The Chicago Teachers Union keeps sending the same message to families: politics first, students second.
Voters are starting to notice.
In Chicago’s 2024 school board elections, CTU and its affiliates poured millions into an aggressive effort to buy influence, and they were decisively rejected. Roughly 75 cents of every dollar they spent went to losing candidates. More than $2.1 million was effectively burned on failed campaigns. One of their top recruits, Rev. Robert Jones, reportedly benefited from over $516,000 in union-backed support and still finished a distant third.
If that were a one-time miscalculation, it would be one thing. It wasn’t.

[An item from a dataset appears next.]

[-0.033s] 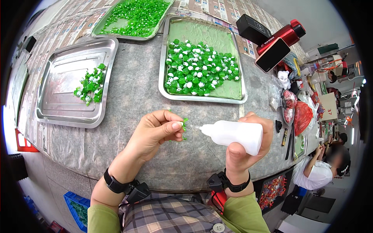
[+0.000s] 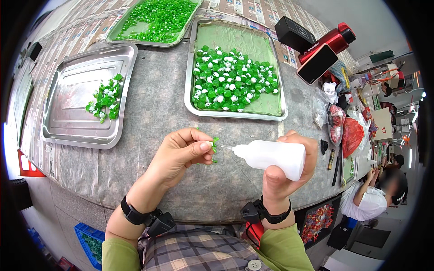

In Tuesday’s 2026 primary elections, CTU-backed candidates again struggled, trailing in 7 of 13 contested races with nearly 90% of votes counted. The more the union leans into politics, the less voters trust it.
Chicago’s students don’t have time for this.
The academic outcomes are indefensible. On the 2024 Illinois Assessment of Readiness, just 30.5% of Chicago Public Schools students met or exceeded expectations in English language arts. In math, that number drops below 20%. National data tells the same story. On the 2024 NAEP, only 21% of Chicago fourth graders were proficient in math and 23% in reading. Among eighth graders, just 21% were proficient in math and 27% in reading.
These are systemic failures.
At a moment when Chicago students need urgent academic recovery, CTU leadership is focused elsewhere. Campaign spending, endorsements, and political influence. In its 2025 fiscal year alone, the union reported more than $4.2 million in political activities and lobbying.
That figure says everything.
This is no longer a labor organization acting in the interest of classrooms. It is a political operation that happens to exist inside a school system.
Chicago doesn’t need that.
It needs a union that is relentlessly focused on student outcomes—on reading proficiency, math achievement, attendance, discipline, and teacher support. It needs leadership that treats academic recovery like an emergency, not an afterthought.
Teachers deserve better than having their dues funneled into losing political campaigns. Parents deserve better than watching adults fight over power while their children fall further behind. And taxpayers deserve better than funding a system where politics consistently outranks performance.
CTU keeps losing elections because more voters are connecting the dots. Chicago families have understood it for years. When union leadership prioritizes power, students pay the price.
Until that changes, nothing else will.